Funding In-Depth, Investigative Reporting as a “Charitable Matter”??

It’s being talked about, according to Bruce Shapiro…on Radio Australia!!

I listen every *morning via shortwave radio to “Late Night Live” with Phllip Adams which features “ideas and opinions from around the world.” It is the best talk radio I have ever listened to.  Some reasons why from part of Adams’ ABC bio:

Phillip Adams is a prolific and sometimes controversial broadcaster, writer and film-maker. As presenter of Late Night Live, he has interviewed thousands of the world’s most influential politicians, historians, archaeologists, novelists, theologians, economists, philosophers and sundry conversationalists. ‘It’s a privilege to present Late Night Live,’ he says. ‘No radio program, anywhere on earth, casts a wider net.’ Phillip’s laid-back approach has become a trade-mark for Late Night Live, as has his humour, curiosity, his ability to flesh out rare insights from his guests, and his amazing store of anecdotal knowledge.

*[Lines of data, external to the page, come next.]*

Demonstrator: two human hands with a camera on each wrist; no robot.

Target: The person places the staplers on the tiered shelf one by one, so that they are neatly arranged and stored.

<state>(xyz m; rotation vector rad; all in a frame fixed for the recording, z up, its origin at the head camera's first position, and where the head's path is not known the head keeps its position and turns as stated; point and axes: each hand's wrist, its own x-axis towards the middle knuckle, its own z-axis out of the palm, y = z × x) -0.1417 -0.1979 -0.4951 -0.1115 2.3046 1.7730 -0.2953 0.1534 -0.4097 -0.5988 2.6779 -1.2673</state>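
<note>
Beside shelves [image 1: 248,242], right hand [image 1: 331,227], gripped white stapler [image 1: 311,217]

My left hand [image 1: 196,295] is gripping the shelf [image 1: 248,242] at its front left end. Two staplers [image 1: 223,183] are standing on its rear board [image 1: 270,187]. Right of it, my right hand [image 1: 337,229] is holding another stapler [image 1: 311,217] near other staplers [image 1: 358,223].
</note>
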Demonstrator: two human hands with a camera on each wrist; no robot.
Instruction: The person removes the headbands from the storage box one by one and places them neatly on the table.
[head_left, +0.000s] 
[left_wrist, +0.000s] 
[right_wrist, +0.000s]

Largely self-educated (he left school in his mid-teens) he’s the author of over 20 books, including The Unspeakable Adams, Adams Versus God, Talkback, Retreat From Tolerance and A Billion Voices. His writing has appeared in many of Australia’s most influential publications and he has been a contributor to The Times and The Financial Times in London, and to the New York Times.

And that’s just part of his resume…

The guest on July 29 was Bruce Shapiro. Shapiro is a contributing editor at The Nation and correspondent for Salon as well as the Executive Director of the Dart Centre for Journalism and Trauma at the University of Washington.

Shapiro began his career on the fertile journalistic and political terrain of Chicago in the 1970s, and was a founding editor of the radical magazine Haymarket. He’s been the director of The Nation Institute’s Supreme Court Watch, a civil liberties watchdog; teaches investigative journalism at Yale University and, as co-convenor of the Dart Foundation Fellowship in Trauma and Journalism, is leading efforts to reform news reporting on violence.

He also co-authored a book with Jesse Jackson entitled “Legal Lynching: The Death Penalty and America’s Future” in 2001 and, in 2003, published “Shaking the Foundations: 200 Years of Investigative Journalism in America.”

Shapiro spent the full hour with Adams. If you listen to the show (Link to audio here), you’ll hear some of the usual Obama talk that we’re used.  See below for details…

Eventually, however,  the talk turned to the state of journalism with Adams noting the demise of the L. A. Times weekly book review magazine just this past week.  It was second only to the New York TImes book review in importance and now it’s gone.

This is where the conversation really got interesting.  The  talk turned to the future of high-quality journalism (Minute 36:00 on the audio).   Shapiro said that it’s been a “terrible couple of years” in the news business.  Many of Shapiro’s friend in the news business have left or are in “profound anxiety” about the possibility of losing their jobs. Debt, technology, and lowered ad revenues have created a period of “huge change” in the industry.